Sadly, John Paul II represented a different tradition, one of aggressive papalism. Whereas John XXIII endeavored simply to show the validity of church teaching rather than to issue condemnations, John Paul II was an enthusiastic condemner. Yes, he will surely be remembered as one of the few great political figures of our age, a man of physical and moral courage more responsible than any other for bringing down the oppressive, antihuman Communism of Eastern Europe. But he was not a great religious figure. How could he be? He may, in time to come, be credited with destroying his church.

At April 5, 2005 at 3:48:00 PM EDT, Blogger fausto said...

(Oops.
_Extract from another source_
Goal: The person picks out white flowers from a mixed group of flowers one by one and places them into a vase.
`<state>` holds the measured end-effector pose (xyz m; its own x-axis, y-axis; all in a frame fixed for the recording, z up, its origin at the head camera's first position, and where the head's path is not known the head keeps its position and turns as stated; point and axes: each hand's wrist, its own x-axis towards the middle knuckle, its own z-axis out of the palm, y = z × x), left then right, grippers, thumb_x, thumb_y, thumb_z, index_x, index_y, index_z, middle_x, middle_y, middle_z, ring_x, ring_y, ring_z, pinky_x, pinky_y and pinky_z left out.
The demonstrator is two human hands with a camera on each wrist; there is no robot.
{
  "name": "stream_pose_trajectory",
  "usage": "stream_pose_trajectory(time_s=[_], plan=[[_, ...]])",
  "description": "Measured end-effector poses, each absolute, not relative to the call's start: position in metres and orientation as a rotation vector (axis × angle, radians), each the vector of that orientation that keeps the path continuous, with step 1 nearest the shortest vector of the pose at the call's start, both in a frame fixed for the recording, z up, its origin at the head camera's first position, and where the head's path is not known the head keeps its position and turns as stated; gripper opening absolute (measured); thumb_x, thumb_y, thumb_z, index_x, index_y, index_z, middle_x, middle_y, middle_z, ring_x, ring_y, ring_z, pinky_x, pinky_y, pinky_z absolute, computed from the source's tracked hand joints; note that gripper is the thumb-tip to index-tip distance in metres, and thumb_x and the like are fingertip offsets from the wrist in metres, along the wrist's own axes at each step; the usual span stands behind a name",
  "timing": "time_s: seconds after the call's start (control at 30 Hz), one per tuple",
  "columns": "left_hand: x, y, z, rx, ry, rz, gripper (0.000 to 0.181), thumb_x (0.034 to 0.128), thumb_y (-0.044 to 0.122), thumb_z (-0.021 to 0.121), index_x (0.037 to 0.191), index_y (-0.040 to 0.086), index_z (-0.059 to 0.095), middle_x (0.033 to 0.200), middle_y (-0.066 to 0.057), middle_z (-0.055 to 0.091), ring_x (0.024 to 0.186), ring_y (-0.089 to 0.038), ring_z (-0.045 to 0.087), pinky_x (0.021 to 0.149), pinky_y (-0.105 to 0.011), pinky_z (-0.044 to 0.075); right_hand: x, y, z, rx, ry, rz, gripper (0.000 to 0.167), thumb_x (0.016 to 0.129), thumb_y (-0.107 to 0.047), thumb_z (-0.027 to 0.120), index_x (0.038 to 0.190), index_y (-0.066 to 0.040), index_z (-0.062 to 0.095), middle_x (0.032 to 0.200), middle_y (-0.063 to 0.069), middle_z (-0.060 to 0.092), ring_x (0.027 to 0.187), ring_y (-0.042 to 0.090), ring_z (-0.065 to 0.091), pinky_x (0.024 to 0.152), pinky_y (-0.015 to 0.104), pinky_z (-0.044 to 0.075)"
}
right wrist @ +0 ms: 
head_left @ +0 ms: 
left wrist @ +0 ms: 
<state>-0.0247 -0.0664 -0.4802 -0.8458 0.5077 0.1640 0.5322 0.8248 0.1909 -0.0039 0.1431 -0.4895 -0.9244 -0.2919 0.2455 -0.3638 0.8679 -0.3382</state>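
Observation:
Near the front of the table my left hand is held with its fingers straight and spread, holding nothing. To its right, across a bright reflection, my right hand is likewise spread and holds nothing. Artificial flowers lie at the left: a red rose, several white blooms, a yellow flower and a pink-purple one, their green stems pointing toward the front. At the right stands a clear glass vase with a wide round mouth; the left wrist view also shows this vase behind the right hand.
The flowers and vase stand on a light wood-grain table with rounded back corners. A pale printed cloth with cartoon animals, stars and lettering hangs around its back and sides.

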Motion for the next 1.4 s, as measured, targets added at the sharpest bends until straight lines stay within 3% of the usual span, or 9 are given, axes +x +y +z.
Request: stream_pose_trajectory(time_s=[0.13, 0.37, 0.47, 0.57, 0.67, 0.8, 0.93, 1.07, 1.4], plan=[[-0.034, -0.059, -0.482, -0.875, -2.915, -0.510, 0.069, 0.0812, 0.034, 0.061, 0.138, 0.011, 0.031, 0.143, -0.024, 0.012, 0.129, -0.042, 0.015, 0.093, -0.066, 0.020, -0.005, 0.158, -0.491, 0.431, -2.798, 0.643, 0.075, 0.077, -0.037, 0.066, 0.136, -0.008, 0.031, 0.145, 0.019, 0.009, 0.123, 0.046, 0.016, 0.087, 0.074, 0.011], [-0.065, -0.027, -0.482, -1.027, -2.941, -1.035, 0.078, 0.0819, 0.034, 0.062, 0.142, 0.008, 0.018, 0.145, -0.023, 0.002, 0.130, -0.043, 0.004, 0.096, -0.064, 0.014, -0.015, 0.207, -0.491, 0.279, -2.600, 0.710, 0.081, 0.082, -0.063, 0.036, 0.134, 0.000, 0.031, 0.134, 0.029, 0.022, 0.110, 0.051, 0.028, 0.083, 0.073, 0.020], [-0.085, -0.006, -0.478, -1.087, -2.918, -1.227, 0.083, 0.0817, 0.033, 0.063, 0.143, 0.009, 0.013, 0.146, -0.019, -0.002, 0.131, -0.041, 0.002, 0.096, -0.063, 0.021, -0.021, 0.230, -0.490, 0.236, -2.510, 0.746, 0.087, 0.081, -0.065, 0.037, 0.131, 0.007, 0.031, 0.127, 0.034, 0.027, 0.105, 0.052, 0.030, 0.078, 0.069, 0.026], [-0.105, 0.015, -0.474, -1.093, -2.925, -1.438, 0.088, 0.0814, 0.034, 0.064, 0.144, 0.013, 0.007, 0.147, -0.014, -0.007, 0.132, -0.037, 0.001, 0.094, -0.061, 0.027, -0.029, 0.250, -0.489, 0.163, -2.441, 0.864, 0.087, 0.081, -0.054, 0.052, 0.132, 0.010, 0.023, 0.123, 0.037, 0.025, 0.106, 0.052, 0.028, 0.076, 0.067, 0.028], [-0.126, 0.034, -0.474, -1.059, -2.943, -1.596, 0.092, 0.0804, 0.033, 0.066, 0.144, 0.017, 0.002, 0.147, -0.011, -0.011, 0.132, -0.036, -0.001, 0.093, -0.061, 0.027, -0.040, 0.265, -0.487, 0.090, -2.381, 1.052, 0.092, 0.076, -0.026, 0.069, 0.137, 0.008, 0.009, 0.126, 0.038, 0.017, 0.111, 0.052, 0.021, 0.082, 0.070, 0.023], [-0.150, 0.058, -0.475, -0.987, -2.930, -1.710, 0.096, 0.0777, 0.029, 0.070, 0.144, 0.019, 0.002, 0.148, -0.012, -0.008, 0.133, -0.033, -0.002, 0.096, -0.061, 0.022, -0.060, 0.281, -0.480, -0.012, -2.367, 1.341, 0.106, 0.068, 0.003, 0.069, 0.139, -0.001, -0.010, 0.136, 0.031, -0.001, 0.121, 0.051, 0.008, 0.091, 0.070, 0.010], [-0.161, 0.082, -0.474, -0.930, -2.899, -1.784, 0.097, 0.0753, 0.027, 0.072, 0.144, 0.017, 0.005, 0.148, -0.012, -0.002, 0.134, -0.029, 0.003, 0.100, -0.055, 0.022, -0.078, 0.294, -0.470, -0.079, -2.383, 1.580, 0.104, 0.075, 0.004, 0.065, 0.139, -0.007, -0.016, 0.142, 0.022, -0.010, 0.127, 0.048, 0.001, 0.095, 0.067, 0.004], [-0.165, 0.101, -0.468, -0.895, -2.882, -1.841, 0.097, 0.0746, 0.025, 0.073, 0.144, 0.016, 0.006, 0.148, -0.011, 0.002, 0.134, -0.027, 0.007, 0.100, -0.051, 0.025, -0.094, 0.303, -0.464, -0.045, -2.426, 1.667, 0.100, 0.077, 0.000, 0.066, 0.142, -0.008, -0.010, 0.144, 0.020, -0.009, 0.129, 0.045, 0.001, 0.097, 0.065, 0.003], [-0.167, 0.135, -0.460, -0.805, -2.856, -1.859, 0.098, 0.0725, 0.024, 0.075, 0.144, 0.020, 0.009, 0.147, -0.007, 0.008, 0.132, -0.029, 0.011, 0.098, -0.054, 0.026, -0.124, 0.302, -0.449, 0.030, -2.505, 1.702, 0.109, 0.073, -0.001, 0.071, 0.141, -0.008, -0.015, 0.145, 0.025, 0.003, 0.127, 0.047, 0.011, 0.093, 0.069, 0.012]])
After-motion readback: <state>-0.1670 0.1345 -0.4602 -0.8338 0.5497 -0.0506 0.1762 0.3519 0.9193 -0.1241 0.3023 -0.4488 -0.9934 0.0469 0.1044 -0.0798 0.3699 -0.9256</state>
Looks like I linked the second page of Cahill's article. If you click the link above, click back to the first page. Or use this one: The Price of Infallibility)

At April 22, 2005 at 9:54:00 AM EDT, Anonymous Paul said...

As a Unitarian I respected John Paul II. He was a man who lived what he believed and did not kowtow to popular public opinion. I have sensed in some UU's recently an intolerance that makes me shudder when I think of what we have gone through over the centuries. I sense a "follow the party line" or else mentality and I will never do that ! Freedom of conscience is as dear to me as freedom of religion!